§ **Instructions to follow**
Only the stretch below from the line holding "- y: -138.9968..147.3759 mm" through the line holding "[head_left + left" should be restated, word for word and with both ends included; pictures stay out.

§ **Data section**
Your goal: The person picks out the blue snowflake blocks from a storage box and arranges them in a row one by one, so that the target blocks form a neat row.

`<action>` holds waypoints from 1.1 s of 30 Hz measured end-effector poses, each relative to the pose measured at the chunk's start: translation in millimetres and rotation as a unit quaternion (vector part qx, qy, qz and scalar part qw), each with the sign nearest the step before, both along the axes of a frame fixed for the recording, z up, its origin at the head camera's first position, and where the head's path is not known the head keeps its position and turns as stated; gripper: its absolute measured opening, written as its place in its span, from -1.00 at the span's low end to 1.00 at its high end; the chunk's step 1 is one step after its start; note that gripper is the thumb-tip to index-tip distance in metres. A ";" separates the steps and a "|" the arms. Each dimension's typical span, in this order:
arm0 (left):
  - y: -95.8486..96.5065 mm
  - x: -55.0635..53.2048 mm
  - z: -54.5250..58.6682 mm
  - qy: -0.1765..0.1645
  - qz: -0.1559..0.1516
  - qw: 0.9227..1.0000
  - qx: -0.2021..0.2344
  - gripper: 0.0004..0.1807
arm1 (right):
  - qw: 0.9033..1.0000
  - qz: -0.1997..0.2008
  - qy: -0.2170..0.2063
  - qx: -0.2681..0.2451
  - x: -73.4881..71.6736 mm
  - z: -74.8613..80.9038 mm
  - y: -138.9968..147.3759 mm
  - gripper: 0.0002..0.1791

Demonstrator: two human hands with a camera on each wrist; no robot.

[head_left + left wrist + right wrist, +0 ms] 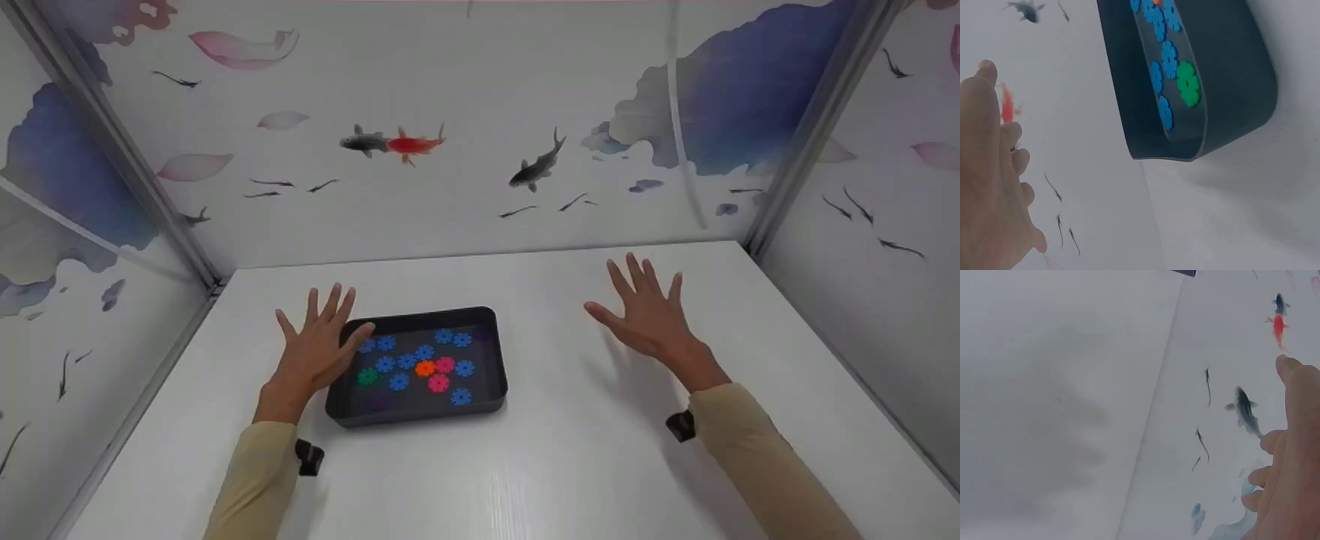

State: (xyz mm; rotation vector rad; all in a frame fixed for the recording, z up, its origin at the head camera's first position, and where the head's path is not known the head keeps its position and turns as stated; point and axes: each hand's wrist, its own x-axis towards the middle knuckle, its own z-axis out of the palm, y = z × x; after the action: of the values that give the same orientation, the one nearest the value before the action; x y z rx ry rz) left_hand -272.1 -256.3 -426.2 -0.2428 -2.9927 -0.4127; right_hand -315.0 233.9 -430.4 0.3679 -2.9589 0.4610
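A dark grey rectangular tray (pixel 416 417) lies on the white table, left of the middle. In it are several flat, notched plastic discs: mostly blue ones (pixel 399 382), a green disc (pixel 367 376), an orange disc (pixel 425 368) and pink discs (pixel 439 383). My left hand (pixel 311 352) is spread at the tray's left side, its thumb overlapping the rim in the head view. The left wrist view shows the tray's end and the green disc beside this hand. Far to the right, my right hand (pixel 649 319) is spread above the table with nothing in it.
The white tabletop (pixel 570 465) is enclosed by a back wall (pixel 465 217) and side walls printed with fish and petals. Metal posts (pixel 817 135) stand at the corners. Each wrist carries a small black device (pixel 681 426) near the sleeve.
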 end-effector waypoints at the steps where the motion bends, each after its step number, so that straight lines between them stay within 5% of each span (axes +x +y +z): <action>1: 0.1 1.4 0.3 0.004 0.001 1.000 0.006 -0.12 | 1.000 0.004 0.004 -0.007 1.7 1.2 -3.6 0.00; 11: 0.6 23.7 -3.9 0.016 0.014 0.990 0.140 -0.17 | 0.993 0.045 0.032 -0.107 17.9 6.4 -47.5 -0.07; 19: 1.5 42.0 -8.0 0.021 0.039 0.957 0.286 -0.22 | 0.973 0.074 0.016 -0.217 25.2 5.9 -82.1 -0.09; 33: -5.9 56.3 -17.6 0.015 0.083 0.910 0.406 -0.36 | 0.941 0.107 -0.002 -0.321 18.9 -8.9 -145.4 -0.26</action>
State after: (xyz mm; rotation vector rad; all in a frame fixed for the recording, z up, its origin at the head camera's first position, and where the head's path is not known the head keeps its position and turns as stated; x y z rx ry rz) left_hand -215.8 -262.2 -443.7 0.0858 -2.4930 -1.5250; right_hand -296.1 88.6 -439.3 0.5955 -2.5711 1.3899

§ **Written reply**
  - y: -138.9968..147.3759 mm
  - gripper: 0.0002..0.1791

Demonstrator: two human hands with a camera on each wrist; no robot.

[head_left + left wrist + right wrist, +0 ms] 

Nothing more belongs to the answer.